Work item →
Your answer must be the records below, reproduced exactly.

Material for this exercise →
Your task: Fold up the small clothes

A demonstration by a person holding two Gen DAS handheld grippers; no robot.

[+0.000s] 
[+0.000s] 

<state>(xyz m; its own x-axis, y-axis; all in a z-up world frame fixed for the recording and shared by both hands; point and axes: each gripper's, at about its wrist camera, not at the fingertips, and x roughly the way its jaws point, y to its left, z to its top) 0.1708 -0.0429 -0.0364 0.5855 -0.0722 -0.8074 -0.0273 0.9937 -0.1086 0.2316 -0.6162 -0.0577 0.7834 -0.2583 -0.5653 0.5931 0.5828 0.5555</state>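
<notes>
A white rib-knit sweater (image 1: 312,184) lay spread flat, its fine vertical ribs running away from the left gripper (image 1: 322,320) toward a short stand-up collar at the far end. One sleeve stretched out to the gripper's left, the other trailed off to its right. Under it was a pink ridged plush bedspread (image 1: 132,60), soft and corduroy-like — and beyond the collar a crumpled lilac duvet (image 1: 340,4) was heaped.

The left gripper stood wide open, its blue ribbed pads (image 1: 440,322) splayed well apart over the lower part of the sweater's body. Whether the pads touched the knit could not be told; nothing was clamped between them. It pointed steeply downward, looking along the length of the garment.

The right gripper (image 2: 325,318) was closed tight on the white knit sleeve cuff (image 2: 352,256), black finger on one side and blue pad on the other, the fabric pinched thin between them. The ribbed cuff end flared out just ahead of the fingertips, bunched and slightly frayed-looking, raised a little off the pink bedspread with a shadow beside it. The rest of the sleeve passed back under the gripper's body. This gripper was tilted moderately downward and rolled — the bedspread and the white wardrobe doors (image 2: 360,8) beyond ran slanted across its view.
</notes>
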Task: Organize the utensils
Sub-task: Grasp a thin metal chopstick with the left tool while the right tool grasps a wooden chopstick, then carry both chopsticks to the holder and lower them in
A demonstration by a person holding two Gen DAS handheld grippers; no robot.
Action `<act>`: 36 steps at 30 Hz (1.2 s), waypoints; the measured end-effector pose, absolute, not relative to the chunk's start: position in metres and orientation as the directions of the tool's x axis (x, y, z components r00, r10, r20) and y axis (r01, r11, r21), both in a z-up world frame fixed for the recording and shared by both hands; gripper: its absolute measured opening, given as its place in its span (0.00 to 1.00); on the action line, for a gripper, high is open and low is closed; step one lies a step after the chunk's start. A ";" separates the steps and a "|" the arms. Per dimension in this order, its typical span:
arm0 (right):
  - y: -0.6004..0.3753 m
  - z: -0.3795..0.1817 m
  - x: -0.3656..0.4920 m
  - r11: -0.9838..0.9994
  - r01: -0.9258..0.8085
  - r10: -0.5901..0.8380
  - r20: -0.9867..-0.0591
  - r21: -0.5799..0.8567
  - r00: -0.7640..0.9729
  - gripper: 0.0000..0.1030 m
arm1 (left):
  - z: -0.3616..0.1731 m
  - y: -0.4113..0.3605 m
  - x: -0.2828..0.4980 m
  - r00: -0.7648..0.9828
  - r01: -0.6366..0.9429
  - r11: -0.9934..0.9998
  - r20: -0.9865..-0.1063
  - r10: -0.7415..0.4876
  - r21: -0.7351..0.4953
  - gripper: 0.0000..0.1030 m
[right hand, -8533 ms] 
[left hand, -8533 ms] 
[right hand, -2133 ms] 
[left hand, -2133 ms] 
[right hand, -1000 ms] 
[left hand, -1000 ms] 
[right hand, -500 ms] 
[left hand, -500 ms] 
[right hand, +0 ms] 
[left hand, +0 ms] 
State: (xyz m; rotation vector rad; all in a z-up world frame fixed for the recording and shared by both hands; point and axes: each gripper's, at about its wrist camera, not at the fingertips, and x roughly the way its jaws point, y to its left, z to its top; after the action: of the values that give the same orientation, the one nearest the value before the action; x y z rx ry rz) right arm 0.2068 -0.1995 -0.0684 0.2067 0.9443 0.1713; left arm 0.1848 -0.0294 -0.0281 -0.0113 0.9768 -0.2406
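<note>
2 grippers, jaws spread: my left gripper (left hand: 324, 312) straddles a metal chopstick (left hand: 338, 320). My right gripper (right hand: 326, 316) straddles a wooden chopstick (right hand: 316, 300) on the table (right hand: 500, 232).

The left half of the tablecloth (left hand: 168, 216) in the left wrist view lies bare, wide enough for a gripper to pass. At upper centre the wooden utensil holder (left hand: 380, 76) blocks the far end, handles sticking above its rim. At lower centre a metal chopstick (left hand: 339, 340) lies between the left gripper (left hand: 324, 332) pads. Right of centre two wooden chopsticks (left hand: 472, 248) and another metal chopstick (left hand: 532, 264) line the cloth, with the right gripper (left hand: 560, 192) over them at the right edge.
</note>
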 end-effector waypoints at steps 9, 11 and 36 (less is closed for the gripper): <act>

Exercise answer →
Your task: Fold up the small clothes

A demonstration by a person holding two Gen DAS handheld grippers; no robot.

[+0.000s] 
[+0.000s] 

<state>(xyz m; its own x-axis, y-axis; all in a z-up world frame fixed for the recording and shared by both hands; point and axes: each gripper's, at about its wrist camera, not at the fingertips, and x roughly the way its jaws point, y to its left, z to its top) 0.1708 -0.0429 -0.0364 0.5855 -0.0722 -0.8074 -0.0273 0.9937 -0.1086 0.2316 -0.6162 -0.0577 0.7834 -0.2583 -0.5653 0.5931 0.5828 0.5555</state>
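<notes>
A white rib-knit sweater (image 1: 312,184) lay spread flat, its fine vertical ribs running away from the left gripper (image 1: 322,320) toward a short stand-up collar at the far end. One sleeve stretched out to the gripper's left, the other trailed off to its right. Under it was a pink ridged plush bedspread (image 1: 132,60), soft and corduroy-like — and beyond the collar a crumpled lilac duvet (image 1: 340,4) was heaped.

The left gripper stood wide open, its blue ribbed pads (image 1: 440,322) splayed well apart over the lower part of the sweater's body. Whether the pads touched the knit could not be told; nothing was clamped between them. It pointed steeply downward, looking along the length of the garment.

The right gripper (image 2: 325,318) was closed tight on the white knit sleeve cuff (image 2: 352,256), black finger on one side and blue pad on the other, the fabric pinched thin between them. The ribbed cuff end flared out just ahead of the fingertips, bunched and slightly frayed-looking, raised a little off the pink bedspread with a shadow beside it. The rest of the sleeve passed back under the gripper's body. This gripper was tilted moderately downward and rolled — the bedspread and the white wardrobe doors (image 2: 360,8) beyond ran slanted across its view.
</notes>
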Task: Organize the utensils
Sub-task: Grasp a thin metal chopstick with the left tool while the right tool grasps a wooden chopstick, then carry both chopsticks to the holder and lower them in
A demonstration by a person holding two Gen DAS handheld grippers; no robot.
Action `<act>`: 36 steps at 30 Hz (1.2 s), waypoints; the measured end-effector pose, absolute, not relative to the chunk's start: position in metres and orientation as the directions of the tool's x axis (x, y, z components r00, r10, r20) and y axis (r01, r11, r21), both in a z-up world frame fixed for the recording and shared by both hands; gripper: its absolute measured opening, given as its place in its span (0.00 to 1.00); on the action line, for a gripper, high is open and low is closed; step one lies a step after the chunk's start. A ";" separates the steps and a "|" the arms. Per dimension in this order, its typical span:
arm0 (right):
  - y: -0.6004..0.3753 m
  - z: -0.3795..0.1817 m
  - x: -0.3656..0.4920 m
  - r11: -0.9838..0.9994
  - r01: -0.9258..0.8085
  - r10: -0.5901..0.8380
  - r20: -0.9867..-0.0591
  - r21: -0.5799..0.8567
  - r00: -0.7640..0.9729
  - gripper: 0.0000..0.1030 m
arm1 (left):
  - z: -0.3616..0.1731 m
  - y: -0.4113..0.3605 m
  - x: -0.2828..0.4980 m
  - r00: -0.7648..0.9828
  - r01: -0.6366..0.9429
  - r11: -0.9934..0.9998
  - r20: -0.9865..-0.1063
  - r10: -0.7415..0.4876
  - r21: -0.7351..0.4953
  - gripper: 0.0000..0.1030 m
[right hand, -8533 ms] 
[left hand, -8533 ms] 
[right hand, -2133 ms] 
[left hand, -2133 ms] 
[right hand, -1000 ms] 
[left hand, -1000 ms] 
[right hand, -500 ms] 
[left hand, -500 ms] 
[right hand, +0 ms] 
[left hand, +0 ms] 
State: (xyz m; rotation vector rad; all in a z-up world frame fixed for the recording and shared by both hands; point and axes: each gripper's, at about its wrist camera, not at the fingertips, and x roughly the way its jaws point, y to its left, z to its top; after the action: of the values that give the same orientation, the one nearest the value before the action; x y z rx ry rz) right arm 0.2068 -0.1995 -0.0684 0.2067 0.9443 0.1713; left arm 0.1848 -0.0294 -0.0281 -0.0113 0.9768 -0.2406
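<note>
2 grippers, jaws spread: my left gripper (left hand: 324, 312) straddles a metal chopstick (left hand: 338, 320). My right gripper (right hand: 326, 316) straddles a wooden chopstick (right hand: 316, 300) on the table (right hand: 500, 232).

The left half of the tablecloth (left hand: 168, 216) in the left wrist view lies bare, wide enough for a gripper to pass. At upper centre the wooden utensil holder (left hand: 380, 76) blocks the far end, handles sticking above its rim. At lower centre a metal chopstick (left hand: 339, 340) lies between the left gripper (left hand: 324, 332) pads. Right of centre two wooden chopsticks (left hand: 472, 248) and another metal chopstick (left hand: 532, 264) line the cloth, with the right gripper (left hand: 560, 192) over them at the right edge.
</note>
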 end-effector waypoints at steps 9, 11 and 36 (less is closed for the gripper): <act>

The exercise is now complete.